**Assigned task**
Go through the following data and transcribe exactly the stretch of lines from the one holding "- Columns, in" to the one holding "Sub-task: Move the", both included.

Dataset content: Begin

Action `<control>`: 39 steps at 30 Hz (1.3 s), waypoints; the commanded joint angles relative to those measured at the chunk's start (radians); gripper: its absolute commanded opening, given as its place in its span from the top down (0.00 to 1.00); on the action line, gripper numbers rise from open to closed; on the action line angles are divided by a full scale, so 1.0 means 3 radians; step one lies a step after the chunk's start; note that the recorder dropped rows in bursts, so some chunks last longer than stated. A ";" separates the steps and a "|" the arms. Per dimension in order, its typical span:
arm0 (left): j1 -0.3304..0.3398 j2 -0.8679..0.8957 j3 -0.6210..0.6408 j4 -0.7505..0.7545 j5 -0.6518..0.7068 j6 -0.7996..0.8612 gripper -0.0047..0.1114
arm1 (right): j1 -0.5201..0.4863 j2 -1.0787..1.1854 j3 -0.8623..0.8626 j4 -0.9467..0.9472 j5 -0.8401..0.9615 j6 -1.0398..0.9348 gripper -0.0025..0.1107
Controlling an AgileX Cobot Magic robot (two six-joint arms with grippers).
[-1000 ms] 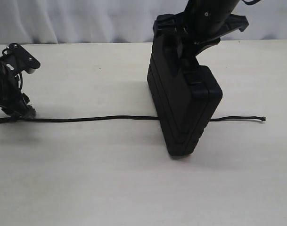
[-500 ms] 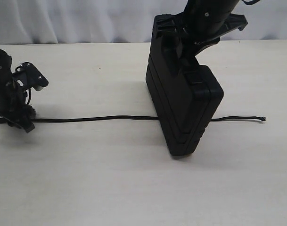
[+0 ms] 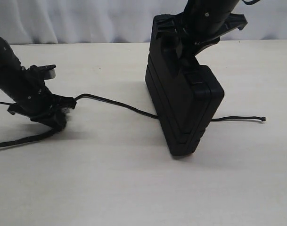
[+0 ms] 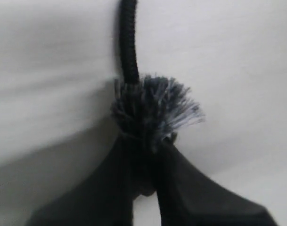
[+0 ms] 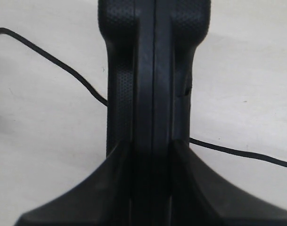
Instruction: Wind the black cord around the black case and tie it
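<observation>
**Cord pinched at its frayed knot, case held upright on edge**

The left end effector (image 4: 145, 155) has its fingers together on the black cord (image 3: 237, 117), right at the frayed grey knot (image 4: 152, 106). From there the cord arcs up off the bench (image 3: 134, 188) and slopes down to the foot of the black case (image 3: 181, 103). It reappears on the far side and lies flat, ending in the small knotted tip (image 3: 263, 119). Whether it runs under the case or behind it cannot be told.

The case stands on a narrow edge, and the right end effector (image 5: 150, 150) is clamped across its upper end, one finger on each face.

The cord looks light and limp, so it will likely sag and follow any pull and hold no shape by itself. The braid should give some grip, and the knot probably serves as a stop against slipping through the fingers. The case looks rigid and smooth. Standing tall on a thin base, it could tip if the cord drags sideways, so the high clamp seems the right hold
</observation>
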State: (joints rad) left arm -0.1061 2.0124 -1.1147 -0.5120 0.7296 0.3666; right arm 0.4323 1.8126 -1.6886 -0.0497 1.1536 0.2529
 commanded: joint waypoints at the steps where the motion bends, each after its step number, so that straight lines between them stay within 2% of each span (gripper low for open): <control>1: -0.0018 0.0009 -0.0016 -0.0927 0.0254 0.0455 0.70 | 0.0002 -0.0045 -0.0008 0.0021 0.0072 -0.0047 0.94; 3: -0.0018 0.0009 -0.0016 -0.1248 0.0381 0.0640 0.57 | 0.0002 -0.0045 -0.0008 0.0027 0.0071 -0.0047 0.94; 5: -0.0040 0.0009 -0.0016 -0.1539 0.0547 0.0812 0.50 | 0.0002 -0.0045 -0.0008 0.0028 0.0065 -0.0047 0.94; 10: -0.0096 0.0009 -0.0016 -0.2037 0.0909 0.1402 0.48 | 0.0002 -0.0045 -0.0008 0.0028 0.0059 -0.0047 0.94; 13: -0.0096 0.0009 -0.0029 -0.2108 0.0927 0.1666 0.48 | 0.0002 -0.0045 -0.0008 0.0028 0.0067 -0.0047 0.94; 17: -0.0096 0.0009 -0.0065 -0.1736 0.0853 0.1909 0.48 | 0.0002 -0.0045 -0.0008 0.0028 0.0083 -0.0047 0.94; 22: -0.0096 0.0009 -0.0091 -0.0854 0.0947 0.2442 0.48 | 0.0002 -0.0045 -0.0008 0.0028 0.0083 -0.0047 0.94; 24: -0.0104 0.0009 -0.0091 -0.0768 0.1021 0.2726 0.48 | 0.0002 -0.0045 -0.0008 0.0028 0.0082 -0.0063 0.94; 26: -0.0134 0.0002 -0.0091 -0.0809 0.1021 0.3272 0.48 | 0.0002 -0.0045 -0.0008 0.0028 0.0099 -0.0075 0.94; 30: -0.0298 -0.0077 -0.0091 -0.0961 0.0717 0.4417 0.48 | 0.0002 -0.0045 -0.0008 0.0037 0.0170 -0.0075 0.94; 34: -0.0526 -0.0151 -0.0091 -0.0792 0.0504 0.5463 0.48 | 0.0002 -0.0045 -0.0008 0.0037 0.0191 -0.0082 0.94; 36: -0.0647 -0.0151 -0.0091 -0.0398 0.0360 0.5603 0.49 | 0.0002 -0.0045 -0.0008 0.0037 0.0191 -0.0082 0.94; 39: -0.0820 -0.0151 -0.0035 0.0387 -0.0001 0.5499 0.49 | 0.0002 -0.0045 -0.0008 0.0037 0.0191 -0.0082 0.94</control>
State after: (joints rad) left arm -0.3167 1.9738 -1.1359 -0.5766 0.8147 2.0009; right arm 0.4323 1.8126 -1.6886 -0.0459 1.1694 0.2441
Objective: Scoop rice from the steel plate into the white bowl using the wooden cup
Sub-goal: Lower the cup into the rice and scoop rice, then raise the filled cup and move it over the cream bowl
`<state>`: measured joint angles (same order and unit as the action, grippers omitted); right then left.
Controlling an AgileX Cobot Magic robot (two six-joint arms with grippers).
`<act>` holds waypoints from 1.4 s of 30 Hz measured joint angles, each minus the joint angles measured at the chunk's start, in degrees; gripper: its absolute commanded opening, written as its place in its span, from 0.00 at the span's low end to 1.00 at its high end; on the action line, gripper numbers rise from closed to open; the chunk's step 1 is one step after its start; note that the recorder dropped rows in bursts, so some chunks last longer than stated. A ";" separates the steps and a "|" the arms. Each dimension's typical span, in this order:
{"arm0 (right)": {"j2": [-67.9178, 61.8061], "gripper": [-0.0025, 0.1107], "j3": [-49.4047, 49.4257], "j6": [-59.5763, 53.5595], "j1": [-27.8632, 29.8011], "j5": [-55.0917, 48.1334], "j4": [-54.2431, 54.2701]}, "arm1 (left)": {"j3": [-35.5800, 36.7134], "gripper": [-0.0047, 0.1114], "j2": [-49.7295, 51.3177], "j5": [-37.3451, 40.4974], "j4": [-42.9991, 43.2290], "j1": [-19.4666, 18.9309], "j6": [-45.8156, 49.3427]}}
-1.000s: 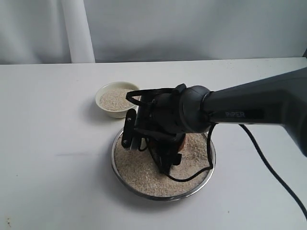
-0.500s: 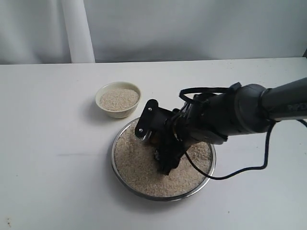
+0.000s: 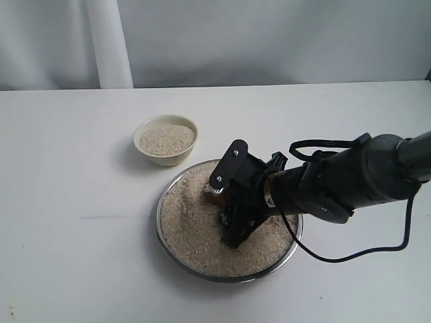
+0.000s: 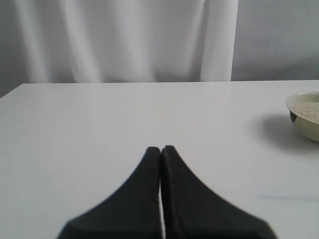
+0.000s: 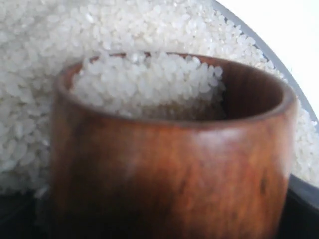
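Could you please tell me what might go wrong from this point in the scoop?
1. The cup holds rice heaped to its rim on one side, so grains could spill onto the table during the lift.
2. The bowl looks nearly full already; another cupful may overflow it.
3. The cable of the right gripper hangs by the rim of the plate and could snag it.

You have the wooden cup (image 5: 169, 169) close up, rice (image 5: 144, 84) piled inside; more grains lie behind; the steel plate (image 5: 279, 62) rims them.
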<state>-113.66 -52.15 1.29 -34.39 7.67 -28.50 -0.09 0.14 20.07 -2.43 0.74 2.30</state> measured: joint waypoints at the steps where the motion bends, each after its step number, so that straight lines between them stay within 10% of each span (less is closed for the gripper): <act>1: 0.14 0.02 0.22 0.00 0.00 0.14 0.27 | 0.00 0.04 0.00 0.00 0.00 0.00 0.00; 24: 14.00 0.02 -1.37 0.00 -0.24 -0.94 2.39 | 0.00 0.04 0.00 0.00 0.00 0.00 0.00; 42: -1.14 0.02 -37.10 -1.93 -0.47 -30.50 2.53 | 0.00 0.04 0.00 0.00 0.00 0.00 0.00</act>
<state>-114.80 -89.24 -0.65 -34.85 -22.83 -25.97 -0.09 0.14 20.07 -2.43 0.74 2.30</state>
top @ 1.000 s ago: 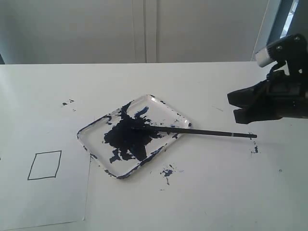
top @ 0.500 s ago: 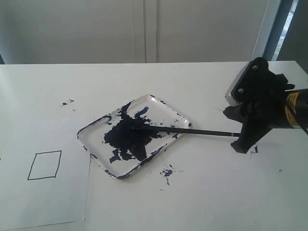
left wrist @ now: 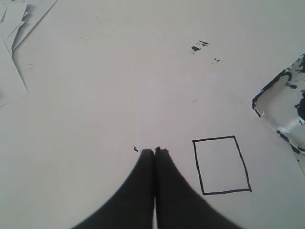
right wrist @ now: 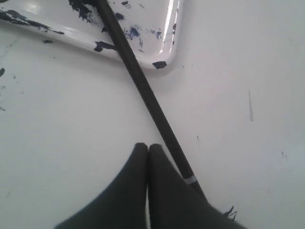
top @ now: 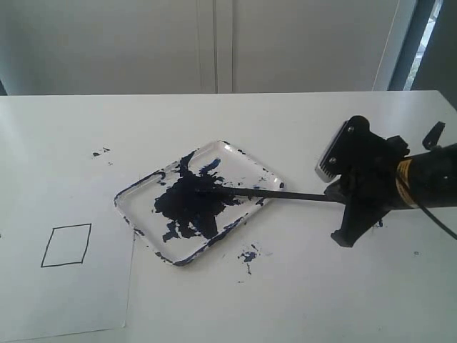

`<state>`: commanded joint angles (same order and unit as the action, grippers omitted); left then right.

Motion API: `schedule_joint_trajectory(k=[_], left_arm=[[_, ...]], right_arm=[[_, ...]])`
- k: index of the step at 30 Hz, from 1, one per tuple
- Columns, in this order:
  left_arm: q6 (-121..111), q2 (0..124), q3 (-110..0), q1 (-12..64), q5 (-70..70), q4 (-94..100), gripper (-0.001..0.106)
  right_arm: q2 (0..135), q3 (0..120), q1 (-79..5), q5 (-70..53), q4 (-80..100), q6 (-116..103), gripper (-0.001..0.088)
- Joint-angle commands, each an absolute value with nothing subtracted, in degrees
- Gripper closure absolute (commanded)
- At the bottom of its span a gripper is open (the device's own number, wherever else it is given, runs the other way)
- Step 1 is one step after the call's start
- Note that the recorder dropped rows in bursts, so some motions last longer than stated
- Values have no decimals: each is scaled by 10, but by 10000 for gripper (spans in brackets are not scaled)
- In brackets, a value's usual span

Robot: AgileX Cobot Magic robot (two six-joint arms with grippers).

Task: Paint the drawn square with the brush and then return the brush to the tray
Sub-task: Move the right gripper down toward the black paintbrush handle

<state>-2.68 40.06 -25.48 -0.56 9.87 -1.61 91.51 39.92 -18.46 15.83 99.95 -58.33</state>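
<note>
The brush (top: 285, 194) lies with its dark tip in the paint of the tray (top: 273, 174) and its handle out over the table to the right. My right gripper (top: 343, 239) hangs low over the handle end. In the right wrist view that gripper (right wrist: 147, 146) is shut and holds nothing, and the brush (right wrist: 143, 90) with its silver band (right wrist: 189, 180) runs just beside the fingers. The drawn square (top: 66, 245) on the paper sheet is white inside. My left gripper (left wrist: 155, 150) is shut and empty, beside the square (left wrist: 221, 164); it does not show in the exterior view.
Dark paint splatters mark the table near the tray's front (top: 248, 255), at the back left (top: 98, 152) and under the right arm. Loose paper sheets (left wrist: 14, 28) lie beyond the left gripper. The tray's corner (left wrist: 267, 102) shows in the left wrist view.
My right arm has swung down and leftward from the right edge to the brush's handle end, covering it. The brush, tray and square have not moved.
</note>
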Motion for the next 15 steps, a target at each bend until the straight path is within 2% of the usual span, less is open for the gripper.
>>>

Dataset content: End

**Exercise result**
- Columns, in this order:
  left_arm: q6 (-121..111), q2 (0..124), q3 (-110..0), q1 (-12..64), q5 (-70..70), q4 (-94..100), gripper (-0.001..0.106)
  right_arm: q2 (0..135), q3 (0..120), q1 (-79..5), q5 (-70..53), q4 (-80..100), q6 (-116..103), gripper (-0.001..0.088)
- Joint-angle commands, each an absolute value with nothing subtracted, in degrees
- Gripper closure absolute (commanded)
- At the bottom of its span a gripper is open (the device's own number, wherever else it is given, runs the other way)
- Step 1 is one step after the call's start
- Note that the recorder dropped rows in bursts, so some motions last longer than stated
- Values have no decimals: each is scaled by 10, but by 10000 for gripper (spans in brackets are not scaled)
- In brackets, a value's usual span

Robot: AgileX Cobot Magic robot (two six-joint arms with grippers).

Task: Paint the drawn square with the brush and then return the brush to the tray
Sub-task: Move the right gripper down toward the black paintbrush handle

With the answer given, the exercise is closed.